All of these payments will be wrapped into this new single benefit. Universal Credit will be paid either on an individual basis if claimants are single, or to couples jointly.
When calculating how much Universal Credit people will get the Government will include a basic rate called the ‘standard allowance’ and extra amounts for people in different circumstances – for example, if they are a carer, have children, a disability or need help with housing costs.
Under the old rules these amounts used to be called ‘premiums’ – for example the carer premium or the severe disability premium. In future, extra amounts for people in different circumstances in Universal credit will be called ‘elements’.
What will happen to me if I am currently getting one of the benefits being replaced by Universal Credit?
The Government plans to move everyone on the benefits listed above onto the Universal Credit within the next six years:
- In April 2013 a Universal Credit trial or ‘pathfinder’ will take place for new claims in just one Jobcentre Plus area in Ashton-under-Lyne, Tameside – the Government has said this trial will be expanded to a wider trial area across Tameside, Oldham, Wigan and Warrington in July 2013.

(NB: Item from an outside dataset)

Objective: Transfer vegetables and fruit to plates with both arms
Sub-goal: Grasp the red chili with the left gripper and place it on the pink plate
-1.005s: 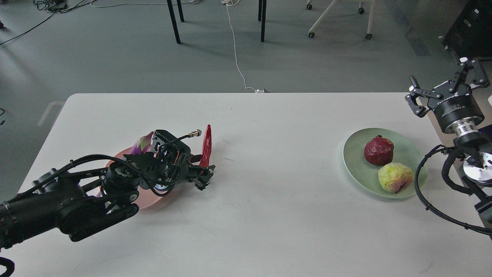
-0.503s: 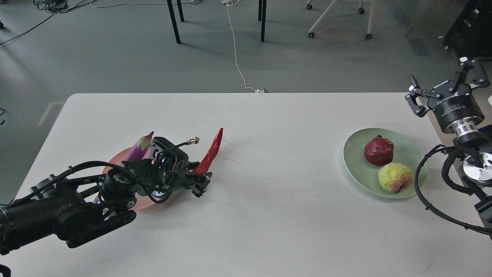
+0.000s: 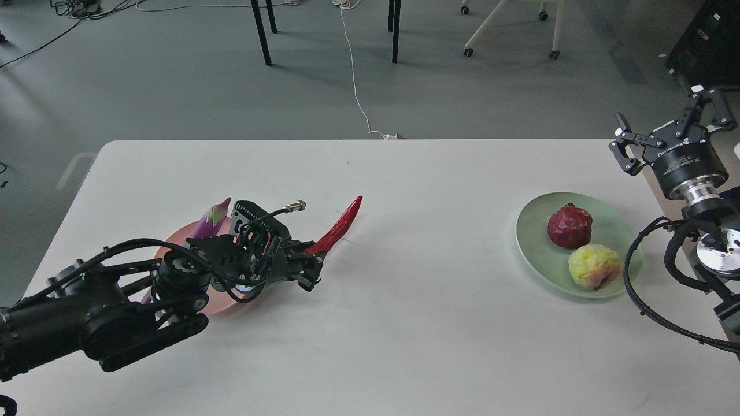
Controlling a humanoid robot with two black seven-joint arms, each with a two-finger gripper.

- Between October 2013 and March 2014 further local pilots across the country will take new claims.
- From April 2014 there will be a phased introduction of Universal Credit for all new claims which are made for the benefits listed above.
- From 2015, people on existing benefits will begin to be moved onto Universal Credit. This process will be complete by 2017.
The Government has said that no-one will be worse-off as a result of moving onto Universal Credit. The Government says it will ensure that people will get the same amount that they used to get under the old system when they move to Universal Credit. So if you were moved onto Universal Credit and it looked like you would end up worse-off, the Government has said it will provide a top-up payment to keep your income at the same level as your previous benefit/s.
However this protection would not be permanent - and may be very short-term - because if your circumstances change your income would no longer be protected.
So if, for example, you were getting Income Support and a ‘carer premium’ for looking after a partner, who also received Employment and Support Allowance, then you would both be guaranteed the same income when you were moved onto Universal Credit. But if your partner’s condition improved briefly and you were both able to work, but then their condition worsened again, you wouldn’t be guaranteed the same money when you claimed Universal Credit again.
Will I be able to get Universal Credit if I/my partner are earning/have savings?
Like the benefits it is replacing, Universal Credit will be ‘means-tested’. This means that anyone who applies for it will have their income and savings assessed. If they or a partner have income from benefits, earning or pensions over a certain amount or they have a certain amount of savings, they will be unable to get Universal Credit.
Income is looked at on a ‘household’ basis, so if you have a partner who is earning, their income will be taken into account. However, some income from benefits such as Disability Living Allowance and Attendance Allowance will be ignored. People will also be able to earn some income which will be ignored.
People receiving Universal Credit will be able to earn a small amount each week before their Universal Credit is affected. This amount is called a ‘work allowance’. The level may be higher if they have children or if they are disabled. If earnings are higher than the ‘work allowance’ amount then the person’s benefits will start to be gradually taken away.
One of the principles of Universal Credit is that people should be better off in work and better off working more hours, so there should be fewer ‘cliff edges’ in Universal Credit, where just earning a little bit more suddenly causes a big cut in benefits.
The Universal Credit system is also being designed to communicate with employers and the tax system. In theory this means that if someone receiving it earns a bit more one week and a bit less the next their benefits should go up and down automatically.
For Universal Credit, if you or you and a partner have over £16,000 of ‘capital’ (like savings, investments, certain compensation payments or property which you do not live in) you will not be able to receive any Universal Credit.
If you have between £6,000 and £16,000 the Government presumes you are getting some income from this ‘capital’ (like interest from savings, or dividends from shares). For every £250 of ‘capital’ over £6,000 you will be treated as having £1 a week in income. If you have less than £6,000 in ‘capital’, your Universal Credit claim will not be affected at all.